Jack dismissed Will's discomfiture with a wave of his hand. "The eyes of the young can see what their elders' cannot," he stated. "Makes it no less real for it. What happened next with your inamorata?"
Will carried on, unaccountably relieved that Jack wasn't laughing at him. "After the show was over, I begged my mother to let me go meet her. She was glad that I had stopped sulking and that I had become so enthusiastic about the whole affair, so she indulged me.
"I ran up ahead to where she was being congratulated by some other theater-goers and cast members, and she was even more bewitching up close. As soon as she turned toward me I blurted out that I thought she was beautiful and I wanted to marry her." He rolled his eyes at the memory, and blushed sheepishly. "I suppose I was...impulsive even then."

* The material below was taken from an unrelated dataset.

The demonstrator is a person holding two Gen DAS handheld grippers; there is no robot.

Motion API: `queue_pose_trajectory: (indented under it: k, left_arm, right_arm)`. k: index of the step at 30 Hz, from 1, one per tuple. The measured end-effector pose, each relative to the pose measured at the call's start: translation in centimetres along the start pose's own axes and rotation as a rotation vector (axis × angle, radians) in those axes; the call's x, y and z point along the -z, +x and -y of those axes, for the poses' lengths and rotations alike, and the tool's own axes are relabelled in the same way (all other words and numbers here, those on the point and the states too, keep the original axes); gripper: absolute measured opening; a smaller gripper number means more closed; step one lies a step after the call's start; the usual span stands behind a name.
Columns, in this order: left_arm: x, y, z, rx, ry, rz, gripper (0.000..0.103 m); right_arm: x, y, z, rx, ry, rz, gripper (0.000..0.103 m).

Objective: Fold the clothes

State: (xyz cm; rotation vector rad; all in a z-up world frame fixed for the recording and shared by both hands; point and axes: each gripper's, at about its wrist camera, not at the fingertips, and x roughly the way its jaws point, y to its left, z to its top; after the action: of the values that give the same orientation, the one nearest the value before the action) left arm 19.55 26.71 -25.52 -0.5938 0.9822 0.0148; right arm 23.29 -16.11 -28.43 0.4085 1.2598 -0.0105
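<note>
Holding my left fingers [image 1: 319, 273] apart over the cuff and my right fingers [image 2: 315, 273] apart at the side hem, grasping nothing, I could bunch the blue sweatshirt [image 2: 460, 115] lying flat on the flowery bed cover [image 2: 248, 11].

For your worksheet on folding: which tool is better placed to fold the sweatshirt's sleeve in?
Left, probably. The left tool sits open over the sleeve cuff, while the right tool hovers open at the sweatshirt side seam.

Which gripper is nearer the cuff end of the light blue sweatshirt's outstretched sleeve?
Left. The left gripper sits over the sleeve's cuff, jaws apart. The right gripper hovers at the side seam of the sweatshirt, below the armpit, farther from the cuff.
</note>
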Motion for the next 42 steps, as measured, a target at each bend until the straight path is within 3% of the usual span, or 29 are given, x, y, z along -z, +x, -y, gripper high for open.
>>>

"An' me neck thanks ye for that, mate," Jack said. "Pearl an' I had a lot of catchin' up to do. She thanks ye, too."
Jack's expression was very close to being serious, and Will's blush stayed put, though for a reason far different from that which created it.
"She smiled at me," he continued, "and it was positively dazzling. I mean, I thought my heart would grow wings and take flight out of my chest. By this time, my mother had caught up with me, and when she got a good look at the actress, her face...clouded over. I can think of no other way to describe it. It was as if a thunderstorm passed across her features. As if she recognized the girl, and not as a friend.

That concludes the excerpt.